小規模宅地等の評価減の適用

小規模宅地等の評価減の適用

こんにちは、東京都文京区本郷三丁目駅徒歩4分の谷澤佳彦税理士事務所です。

相続税申告では、一定の居住用宅地や事業用地においては、面積制限があるものの、大幅な評価減を適用することが可能です。
東京23区内では、相続税の非課税枠たる基礎控除額をギリギリ超えた被相続人、この小規模宅地等の評価減で納税ゼロの案件、多数あります。

さて、この特例、気をつけることを記します。

適用要件は様々あります。
その一つに、相続税の申告において特例を受ける際、特例対象宅地等を取得した相続人が複数いる場合には、その全員の同意を得ることが要件として定められています。
相続税申告にあたり、同意を証する書類(相続税申告書第11・11の2表の付表1)の提出が必要となります。
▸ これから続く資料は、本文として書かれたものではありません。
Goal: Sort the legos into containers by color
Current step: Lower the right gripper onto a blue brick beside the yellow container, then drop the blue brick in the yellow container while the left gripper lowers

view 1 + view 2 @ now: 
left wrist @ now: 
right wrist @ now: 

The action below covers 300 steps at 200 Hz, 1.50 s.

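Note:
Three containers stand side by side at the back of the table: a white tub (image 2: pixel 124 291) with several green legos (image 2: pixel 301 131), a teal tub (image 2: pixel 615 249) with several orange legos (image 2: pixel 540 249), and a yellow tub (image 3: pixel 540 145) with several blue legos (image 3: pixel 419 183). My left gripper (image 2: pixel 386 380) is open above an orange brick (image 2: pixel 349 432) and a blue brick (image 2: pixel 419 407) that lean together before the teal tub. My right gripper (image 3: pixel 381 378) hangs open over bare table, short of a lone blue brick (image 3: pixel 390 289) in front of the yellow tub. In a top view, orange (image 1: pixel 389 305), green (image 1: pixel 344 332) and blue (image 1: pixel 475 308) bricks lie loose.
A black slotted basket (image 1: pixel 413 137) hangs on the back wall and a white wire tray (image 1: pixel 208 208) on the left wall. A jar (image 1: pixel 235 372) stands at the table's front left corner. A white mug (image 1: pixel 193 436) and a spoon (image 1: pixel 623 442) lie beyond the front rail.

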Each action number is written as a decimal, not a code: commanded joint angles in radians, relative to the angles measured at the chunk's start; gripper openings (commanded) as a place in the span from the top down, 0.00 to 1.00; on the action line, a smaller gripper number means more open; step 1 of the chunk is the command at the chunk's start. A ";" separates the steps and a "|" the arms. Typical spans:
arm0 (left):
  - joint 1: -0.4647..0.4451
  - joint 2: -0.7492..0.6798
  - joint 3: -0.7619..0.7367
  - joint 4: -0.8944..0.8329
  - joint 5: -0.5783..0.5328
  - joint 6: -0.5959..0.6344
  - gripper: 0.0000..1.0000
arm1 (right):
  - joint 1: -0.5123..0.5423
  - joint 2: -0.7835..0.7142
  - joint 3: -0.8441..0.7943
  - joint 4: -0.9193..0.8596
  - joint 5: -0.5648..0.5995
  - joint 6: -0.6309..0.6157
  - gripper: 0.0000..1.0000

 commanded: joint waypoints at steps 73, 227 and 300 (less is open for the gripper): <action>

特例の対象となる宅地等は、相続開始直前の利用区分や要件に応じて、
・「特定事業用宅地等」(限度面積200?400?、減額割合50?80%)

・「特定居住用宅地等」(同330?、80%)に分けられます。
特例対象宅地等は限度面積が決められているため、特例対象宅地等が複数ある場合は、適用できる土地と適用できない土地が出てきます。
そのため、小規模宅地の特例を使う宅地は選択適用となります。

つまり、小規模宅地の特例はあくまで“特例”であって、納税者自ら適用を受けることを選択するものなのです。
その適用を受けられる特例対象宅地等を複数人が取得した場合には、その取得者全員が同意の上で、特例の適用を受ける宅地等を選択するものとして、その選択について全員の“同意を証する書類”(遺産分割協議書など)を相続税の申告書に添付することが必要になるわけです。

これは、たとえ遺言書があって、1人の相続人に全ての土地を相続するという内容であったとしても書類の添付が必要です。
国税不服審判所の裁決事例(2014年8月8日裁決)に小規模宅地の特例合意について争われたものがあります。
裁決は、特例の解釈は厳格にされるべきとした上で、相続人間で遺言書無効確認の争いがあったとしても、相続人全員の同意書が出されていない以上、特例の適用は認められないと判断しています。